ACTIVITY: Filter this material down to the lines that hold "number", copying each one.

DATA BELOW:

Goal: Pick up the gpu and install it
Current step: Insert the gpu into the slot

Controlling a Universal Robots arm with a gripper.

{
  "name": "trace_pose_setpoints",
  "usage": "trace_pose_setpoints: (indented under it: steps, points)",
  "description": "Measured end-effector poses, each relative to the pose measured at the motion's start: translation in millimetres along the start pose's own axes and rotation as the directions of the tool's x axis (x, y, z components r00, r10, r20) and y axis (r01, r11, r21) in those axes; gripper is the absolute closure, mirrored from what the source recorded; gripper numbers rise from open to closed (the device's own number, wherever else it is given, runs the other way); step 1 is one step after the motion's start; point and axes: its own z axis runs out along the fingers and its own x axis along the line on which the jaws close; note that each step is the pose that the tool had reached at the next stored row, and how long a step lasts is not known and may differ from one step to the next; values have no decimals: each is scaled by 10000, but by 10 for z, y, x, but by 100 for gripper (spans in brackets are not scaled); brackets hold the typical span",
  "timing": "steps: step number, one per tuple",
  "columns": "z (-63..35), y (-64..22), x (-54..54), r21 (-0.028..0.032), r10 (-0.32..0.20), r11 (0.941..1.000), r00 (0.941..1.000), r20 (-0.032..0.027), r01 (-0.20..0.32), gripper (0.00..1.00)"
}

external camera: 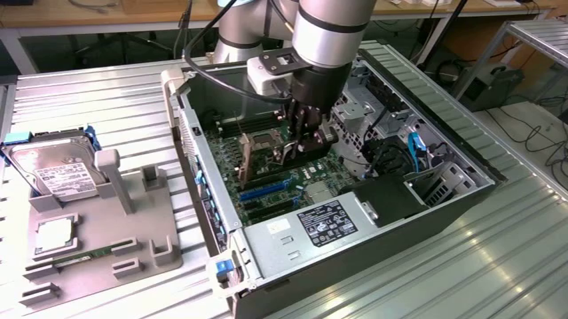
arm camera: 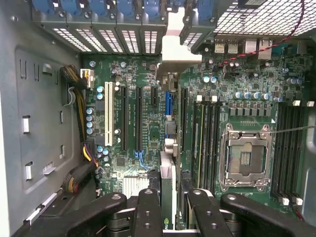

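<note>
Gpu (arm camera: 167, 195) sits edge-on between our gripper (arm camera: 170, 210) fingers, held upright over the motherboard (arm camera: 148, 133) inside the open computer case (external camera: 461, 199). The jaws stand partly closed, pinching the card's thin faces near its upper edge; we see the silver end bracket (arm camera: 173, 59) reaching toward the case's rear slot covers. Relative to the motherboard, the card hangs just above the expansion slots, in line with the blue slot (arm camera: 168, 104), beside the empty CPU socket (arm camera: 245, 155).

We judge the card light and stiff, yet fragile (bare solder and small parts on both faces). A grip across the flat faces near the top edge looks right to us, well away from the gold edge contacts. We think smooth board surfaces could slip under sideways load, so the squeeze must stay firm and square.

Outside the case, the hard drive (external camera: 55, 171) rests in its grey holder (external camera: 124, 232).
</note>
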Motion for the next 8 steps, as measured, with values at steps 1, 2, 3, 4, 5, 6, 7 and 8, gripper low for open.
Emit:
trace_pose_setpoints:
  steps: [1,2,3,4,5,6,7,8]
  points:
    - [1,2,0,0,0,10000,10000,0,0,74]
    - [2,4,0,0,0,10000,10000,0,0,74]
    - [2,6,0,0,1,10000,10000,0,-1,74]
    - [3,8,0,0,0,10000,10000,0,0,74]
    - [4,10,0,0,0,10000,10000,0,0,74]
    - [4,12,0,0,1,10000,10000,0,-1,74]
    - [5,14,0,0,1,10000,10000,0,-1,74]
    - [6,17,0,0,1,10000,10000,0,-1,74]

RESPONSE:
  "description": "Measured end-effector poses, each relative to the pose measured at the motion's start: translation in millimetres along the start pose's own axes and rotation as the directions of the tool's x axis (x, y, z components r00, r10, r20) and y axis (r01, r11, r21) in those axes; gripper is the absolute closure, mirrored from what the source recorded; gripper numbers rise from open to closed (the device's own number, wherever else it is given, runs the other way); step 1 is one step after the motion's start; point and axes: its own z axis runs out along the fingers and its own x axis along the line on which the jaws close; note that each step is the pose that the tool had reached at the next stored row, and how long a step lasts is not known and may differ from one step to the next; values have no decimals: each is scaled by 10000, but by 10 for z, y, x, but by 100 for gripper (spans in brackets are not scaled); brackets hold the typical span",
  "timing": "steps: step number, one per tuple",

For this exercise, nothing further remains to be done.